(DATA BLOCK begins)

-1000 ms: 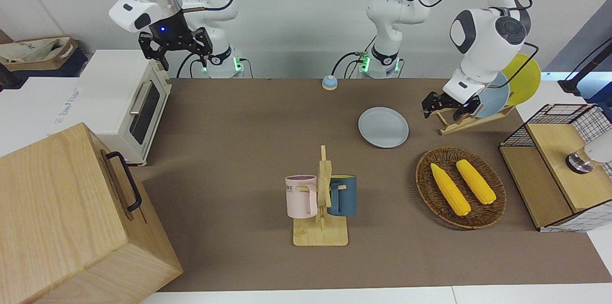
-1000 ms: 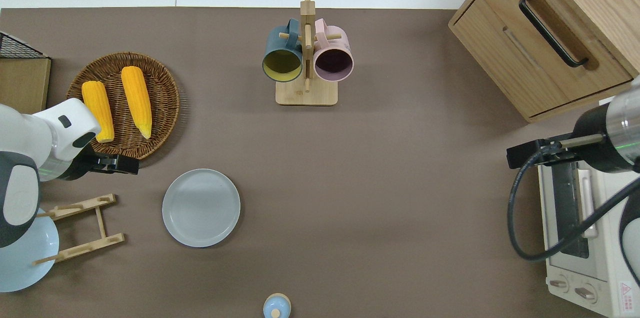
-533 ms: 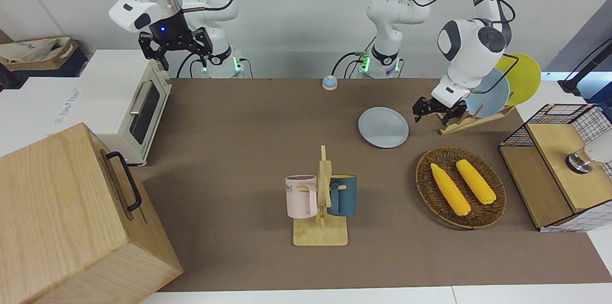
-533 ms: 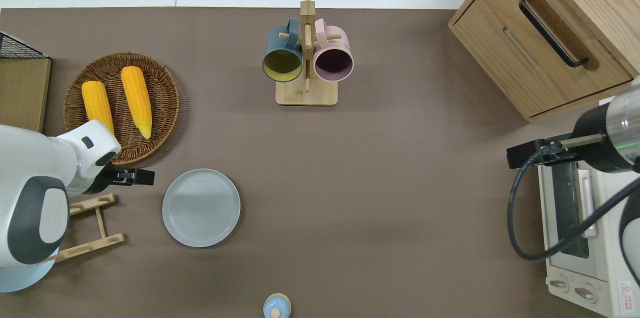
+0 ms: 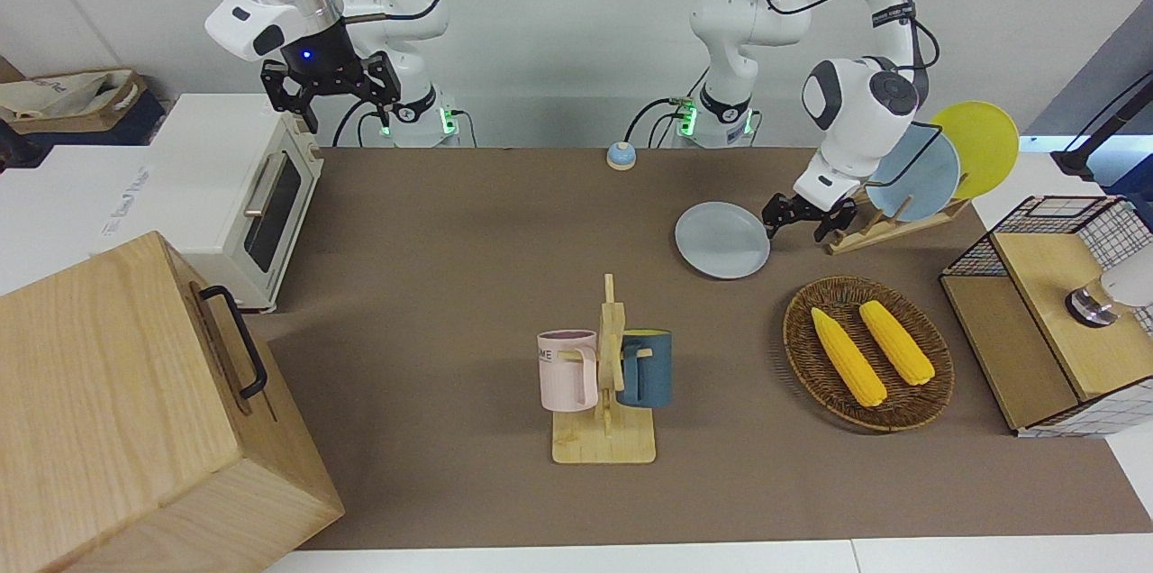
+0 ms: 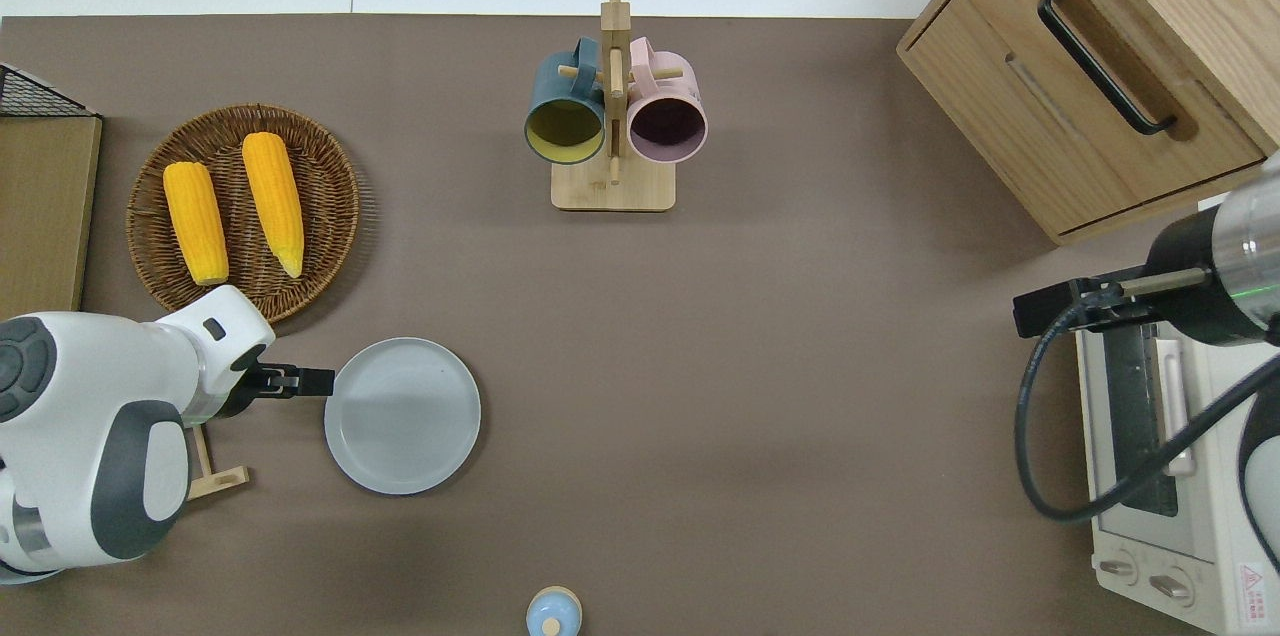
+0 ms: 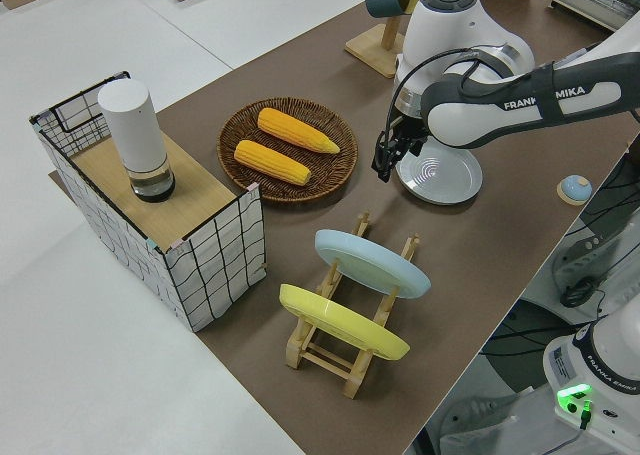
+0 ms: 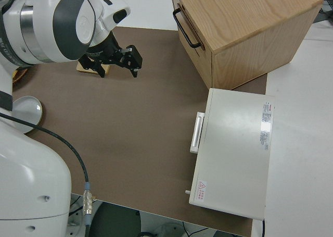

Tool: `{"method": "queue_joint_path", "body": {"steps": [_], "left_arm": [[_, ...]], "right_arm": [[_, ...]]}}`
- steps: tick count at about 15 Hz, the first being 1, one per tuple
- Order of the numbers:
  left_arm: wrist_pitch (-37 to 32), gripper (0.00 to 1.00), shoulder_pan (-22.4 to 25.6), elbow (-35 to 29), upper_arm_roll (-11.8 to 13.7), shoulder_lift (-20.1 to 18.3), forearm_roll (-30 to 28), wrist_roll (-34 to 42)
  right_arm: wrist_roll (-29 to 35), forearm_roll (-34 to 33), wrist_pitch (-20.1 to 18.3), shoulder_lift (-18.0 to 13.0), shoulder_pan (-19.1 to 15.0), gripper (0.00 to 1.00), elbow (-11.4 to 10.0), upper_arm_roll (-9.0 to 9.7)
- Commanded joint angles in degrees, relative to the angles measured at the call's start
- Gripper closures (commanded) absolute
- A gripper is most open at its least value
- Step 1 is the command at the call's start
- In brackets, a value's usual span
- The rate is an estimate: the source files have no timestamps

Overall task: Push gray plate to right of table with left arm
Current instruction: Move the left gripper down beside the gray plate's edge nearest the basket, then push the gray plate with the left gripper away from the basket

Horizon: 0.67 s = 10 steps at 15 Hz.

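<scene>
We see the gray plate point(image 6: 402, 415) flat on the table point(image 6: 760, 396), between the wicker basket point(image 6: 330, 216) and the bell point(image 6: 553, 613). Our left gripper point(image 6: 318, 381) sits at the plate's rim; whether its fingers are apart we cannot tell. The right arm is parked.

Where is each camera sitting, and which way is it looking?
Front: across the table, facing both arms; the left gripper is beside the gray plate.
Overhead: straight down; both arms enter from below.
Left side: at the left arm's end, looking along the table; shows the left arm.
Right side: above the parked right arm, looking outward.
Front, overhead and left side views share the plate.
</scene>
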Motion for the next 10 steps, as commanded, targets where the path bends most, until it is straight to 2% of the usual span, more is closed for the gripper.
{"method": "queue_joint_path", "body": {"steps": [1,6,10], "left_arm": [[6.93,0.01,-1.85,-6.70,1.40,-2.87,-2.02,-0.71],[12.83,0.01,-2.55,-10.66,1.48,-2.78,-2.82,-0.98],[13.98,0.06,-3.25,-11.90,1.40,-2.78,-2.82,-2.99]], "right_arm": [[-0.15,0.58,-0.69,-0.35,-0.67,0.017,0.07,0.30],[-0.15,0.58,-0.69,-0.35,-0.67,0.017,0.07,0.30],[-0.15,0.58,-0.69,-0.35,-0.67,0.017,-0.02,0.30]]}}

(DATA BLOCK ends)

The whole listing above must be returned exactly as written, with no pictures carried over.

-1000 ms: 
-1000 ms: 
-533 ms: 
-533 ms: 
+0 ms: 
+0 ms: 
+0 ms: 
+0 ms: 

Tool: `{"method": "queue_joint_path", "body": {"steps": [_], "left_arm": [[_, ...]], "right_arm": [[_, ...]]}}`
- steps: tick count at about 15 Hz, the first being 1, one per tuple
- Order of the numbers:
  left_arm: wrist_pitch (-37 to 32), gripper (0.00 to 1.00), shoulder_pan (-22.4 to 25.6), elbow (-35 to 29), upper_arm_roll (-11.8 to 13.7), shoulder_lift (-20.1 to 18.3), forearm_roll (-30 to 28), wrist_roll (-34 to 42)
  right_arm: wrist_roll (-29 to 35), forearm_roll (-34 to 33), wrist_pitch (-20.1 to 18.3), shoulder_lift (-18.0 to 13.0), shoulder_pan (-19.1 to 15.0), gripper (0.00 to 1.00), elbow (-11.4 to 10.0), upper_arm_roll (-9.0 to 9.7)
- Commanded joint angles in degrees, relative to the angles measured at the call's start
- Gripper closures (commanded) absolute
- A gripper is most open at its least value
- Step 1 is the command at the call's start
- In brackets, a value's usual span
- The rate is an estimate: the source files have no timestamps

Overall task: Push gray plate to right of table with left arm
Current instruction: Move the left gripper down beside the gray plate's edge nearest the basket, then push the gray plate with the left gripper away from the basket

Horizon: 0.67 s = 10 steps at 15 Hz.

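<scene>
We see the gray plate point(image 6: 402, 415) flat on the table point(image 6: 760, 396), between the wicker basket point(image 6: 330, 216) and the bell point(image 6: 553, 613). Our left gripper point(image 6: 318, 381) sits at the plate's rim; whether its fingers are apart we cannot tell. The right arm is parked.

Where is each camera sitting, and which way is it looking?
Front: across the table, facing both arms; the left gripper is beside the gray plate.
Overhead: straight down; both arms enter from below.
Left side: at the left arm's end, looking along the table; shows the left arm.
Right side: above the parked right arm, looking outward.
Front, overhead and left side views share the plate.
</scene>
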Motion for the next 10 steps, as commanded, targets where the path bends most, until it is straight to 2% of the usual span, more is closed for the gripper.
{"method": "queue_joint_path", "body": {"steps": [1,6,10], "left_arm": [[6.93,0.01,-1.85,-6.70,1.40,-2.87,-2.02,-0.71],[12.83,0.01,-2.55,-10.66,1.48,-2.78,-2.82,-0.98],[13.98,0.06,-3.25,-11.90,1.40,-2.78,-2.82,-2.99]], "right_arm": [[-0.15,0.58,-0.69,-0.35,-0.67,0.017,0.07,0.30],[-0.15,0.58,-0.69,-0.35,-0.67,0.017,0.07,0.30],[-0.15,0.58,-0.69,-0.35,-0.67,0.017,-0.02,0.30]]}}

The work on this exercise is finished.